Please produce a character-exact copy of the listing that follows, omitting all images.

(RECORDED DATA)

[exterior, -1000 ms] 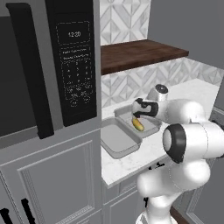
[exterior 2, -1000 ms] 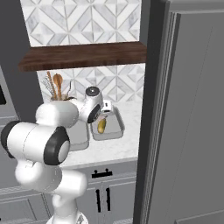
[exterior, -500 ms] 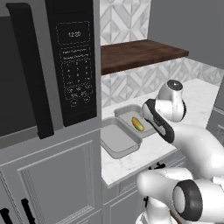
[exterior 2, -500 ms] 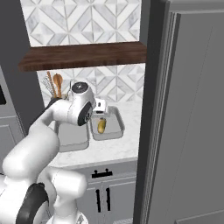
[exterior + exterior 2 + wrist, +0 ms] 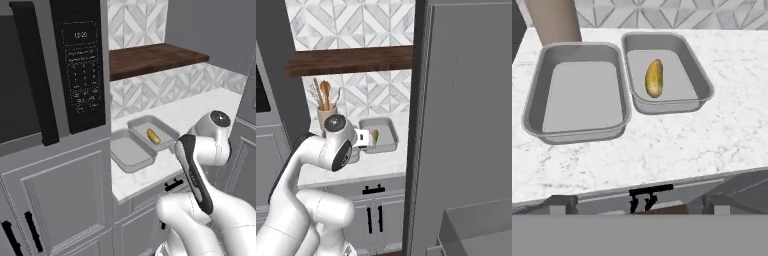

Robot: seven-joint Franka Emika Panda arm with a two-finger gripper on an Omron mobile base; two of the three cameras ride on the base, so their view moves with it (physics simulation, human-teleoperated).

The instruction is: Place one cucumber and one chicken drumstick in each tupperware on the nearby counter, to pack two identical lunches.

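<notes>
Two grey tupperware trays are seen side by side on the white counter (image 5: 662,145), almost touching along their long sides; the left tray (image 5: 577,90) is bare inside, with a tan jar (image 5: 554,20) just behind its far left corner; the right tray (image 5: 664,75) has one cucumber (image 5: 654,78) lying flat near its middle (yellow-green, a little curved). In the left base view the same cucumber (image 5: 153,136) is seen in the tray further from the black microwave (image 5: 75,70) — the nearer tray (image 5: 131,150) has nothing in it. In the right base view wooden spoons (image 5: 323,92) are seen in the jar, under a dark wooden shelf (image 5: 351,59). The gripper is spread wide and nothing is held in it.
</notes>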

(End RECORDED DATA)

**FINAL ANSWER:**
[exterior, -1000 ms] 
[exterior 2, -1000 ms] 
[exterior, -500 ms] 
[exterior 2, -500 ms] 
[exterior + exterior 2 + wrist, +0 ms] 

Robot: seven-joint Franka Emika Panda arm with a two-finger gripper on an Omron mobile base; two of the three cameras ride on the base, so their view moves with it (physics simulation, human-teleoperated).

The instruction is: Place one cucumber and one chicken drumstick in each tupperware on the nearby counter, to pack two identical lunches.

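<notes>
Two grey tupperware trays are seen side by side on the white counter (image 5: 662,145), almost touching along their long sides; the left tray (image 5: 577,90) is bare inside, with a tan jar (image 5: 554,20) just behind its far left corner; the right tray (image 5: 664,75) has one cucumber (image 5: 654,78) lying flat near its middle (yellow-green, a little curved). In the left base view the same cucumber (image 5: 153,136) is seen in the tray further from the black microwave (image 5: 75,70) — the nearer tray (image 5: 131,150) has nothing in it. In the right base view wooden spoons (image 5: 323,92) are seen in the jar, under a dark wooden shelf (image 5: 351,59). The gripper is spread wide and nothing is held in it.
</notes>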

This exercise has now been completed.